◆ GOAL OF THE EXERCISE
Below is a listing; restate from it, character for character, the lines beginning at the line holding "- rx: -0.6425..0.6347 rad" and ending at the line holding "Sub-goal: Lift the", both included.

▬▬▬▬▬▬▬▬▬▬

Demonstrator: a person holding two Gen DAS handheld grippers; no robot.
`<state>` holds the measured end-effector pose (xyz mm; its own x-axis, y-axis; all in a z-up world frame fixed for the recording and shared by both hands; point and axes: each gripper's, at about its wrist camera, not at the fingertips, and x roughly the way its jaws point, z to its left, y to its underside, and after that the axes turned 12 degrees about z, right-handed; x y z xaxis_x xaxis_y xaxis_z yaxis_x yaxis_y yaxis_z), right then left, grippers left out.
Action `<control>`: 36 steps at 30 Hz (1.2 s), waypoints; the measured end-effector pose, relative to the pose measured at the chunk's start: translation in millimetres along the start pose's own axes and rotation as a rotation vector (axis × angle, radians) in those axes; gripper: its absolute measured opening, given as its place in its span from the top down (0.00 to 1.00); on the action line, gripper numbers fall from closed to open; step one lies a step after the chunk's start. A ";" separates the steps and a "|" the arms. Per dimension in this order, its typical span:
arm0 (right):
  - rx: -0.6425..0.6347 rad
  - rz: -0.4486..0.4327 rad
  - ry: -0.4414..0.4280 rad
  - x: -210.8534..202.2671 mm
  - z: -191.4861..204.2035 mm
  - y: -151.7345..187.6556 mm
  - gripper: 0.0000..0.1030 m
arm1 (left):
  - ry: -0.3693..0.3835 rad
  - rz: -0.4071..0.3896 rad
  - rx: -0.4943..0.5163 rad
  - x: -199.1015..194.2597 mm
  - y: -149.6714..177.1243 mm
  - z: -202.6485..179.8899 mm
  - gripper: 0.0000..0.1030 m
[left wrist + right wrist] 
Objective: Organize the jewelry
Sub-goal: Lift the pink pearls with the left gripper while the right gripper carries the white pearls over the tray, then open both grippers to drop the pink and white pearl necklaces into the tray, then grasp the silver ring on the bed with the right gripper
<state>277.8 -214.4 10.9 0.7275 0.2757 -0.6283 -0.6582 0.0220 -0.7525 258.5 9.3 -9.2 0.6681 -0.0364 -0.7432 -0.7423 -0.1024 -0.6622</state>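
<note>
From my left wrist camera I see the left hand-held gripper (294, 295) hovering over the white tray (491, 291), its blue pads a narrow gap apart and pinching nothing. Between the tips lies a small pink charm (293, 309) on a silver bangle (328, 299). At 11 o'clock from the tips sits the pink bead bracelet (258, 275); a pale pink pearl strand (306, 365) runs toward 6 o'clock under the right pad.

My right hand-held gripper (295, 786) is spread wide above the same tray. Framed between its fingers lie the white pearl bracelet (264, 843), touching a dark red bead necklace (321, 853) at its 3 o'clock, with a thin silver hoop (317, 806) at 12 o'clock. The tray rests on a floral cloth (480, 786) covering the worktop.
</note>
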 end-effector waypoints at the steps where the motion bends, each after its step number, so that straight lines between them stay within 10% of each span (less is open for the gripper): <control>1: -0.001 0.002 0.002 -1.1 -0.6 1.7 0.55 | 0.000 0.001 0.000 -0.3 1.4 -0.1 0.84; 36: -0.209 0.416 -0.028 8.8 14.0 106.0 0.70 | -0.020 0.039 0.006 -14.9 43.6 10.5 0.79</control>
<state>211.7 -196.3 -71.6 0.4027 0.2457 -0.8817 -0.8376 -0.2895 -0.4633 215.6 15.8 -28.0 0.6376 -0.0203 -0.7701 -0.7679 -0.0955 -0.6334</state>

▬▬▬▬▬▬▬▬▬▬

◆ TASK RESULT
  - rx: -0.6425..0.6347 rad
  - rz: -0.4486..0.4327 rad
  - ry: -0.4414..0.4280 rad
  - x: -210.8534..202.2671 mm
  - z: -191.4861..204.2035 mm
  - y: -151.7345..187.6556 mm
  - gripper: 0.0000..0.1030 m
arm1 (left):
  - ry: -0.3693..0.3835 rad
  - rz: -0.4071..0.3896 rad
  - rx: -0.4943..0.5163 rad
  - x: -199.1015..194.2597 mm
  - y: -149.6714..177.1243 mm
  - z: -202.6485..179.8899 mm
  - gripper: 0.0000..0.1030 m
[left wrist + right wrist] 
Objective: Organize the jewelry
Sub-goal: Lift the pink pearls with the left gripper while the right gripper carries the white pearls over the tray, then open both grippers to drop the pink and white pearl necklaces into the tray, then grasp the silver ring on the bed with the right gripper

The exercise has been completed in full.